Perhaps more importantly, Hayek demolishes the concept of "social justice" or "distributive justice". "Social justice" generally means the wealth in a society should be redistributed according to ideas of fairness and what socialists consider "just" and equitable through a state planned economy. Hayek convincingly argues that only human actions can be "just" or "unjust" and that a free-market economy cannot be "just" or "unjust" because it has not and could not be consciously brought into being by one person or one organisation precisely because it is unplanned and made up of many people. In a free competitive economy only a mixture of individuals' skill and luck determines where individuals will be placed on the ladder of income and wealth. Individuals' relative position to each other is not the outcome of any one person's deliberate action but the result of a process over which no one person or organisation has any control. Consequently it is illogical to judge this situation in terms of justice or to suggest a different outcome would have been more "just" because nobody has acted unjustly.

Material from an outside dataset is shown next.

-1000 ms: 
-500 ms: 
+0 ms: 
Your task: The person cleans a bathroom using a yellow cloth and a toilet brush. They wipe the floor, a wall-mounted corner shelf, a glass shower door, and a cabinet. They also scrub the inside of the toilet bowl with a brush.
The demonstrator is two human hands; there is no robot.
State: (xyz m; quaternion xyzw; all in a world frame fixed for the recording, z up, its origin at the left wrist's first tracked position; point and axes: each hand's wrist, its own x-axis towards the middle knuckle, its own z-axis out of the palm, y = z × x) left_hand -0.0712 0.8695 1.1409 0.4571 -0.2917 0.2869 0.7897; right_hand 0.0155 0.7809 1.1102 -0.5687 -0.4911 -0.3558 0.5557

Hayek also proves that private property is one of the strongest bulwarks of liberty in existence: it is only because the control of the means of production is divided among many individuals acting independently that nobody has complete power over all of us and that we as individuals can decide what to do with ourselves. If all the means of production were vested in a single authority, whoever exercises this control has complete power over us. Hayek asserts that the power which a millionaire, who may be my neighbour and conceivably my employer, has over me is very much less than that which a minor official who wields the coercive power of the state and on whose discretion it depends how I am to be allowed to live or to work in the name of "social justice". To abolish private property would be to abolish freedom itself.

When originally published, The Road to Serfdom was criticised for being a largely negative work; that is, it demonstrated what should not be done. Hayek responded in 1960 by publishing a positive work advocating liberal principles: The Constitution of Liberty. I would recommend reading that book after finishing this one.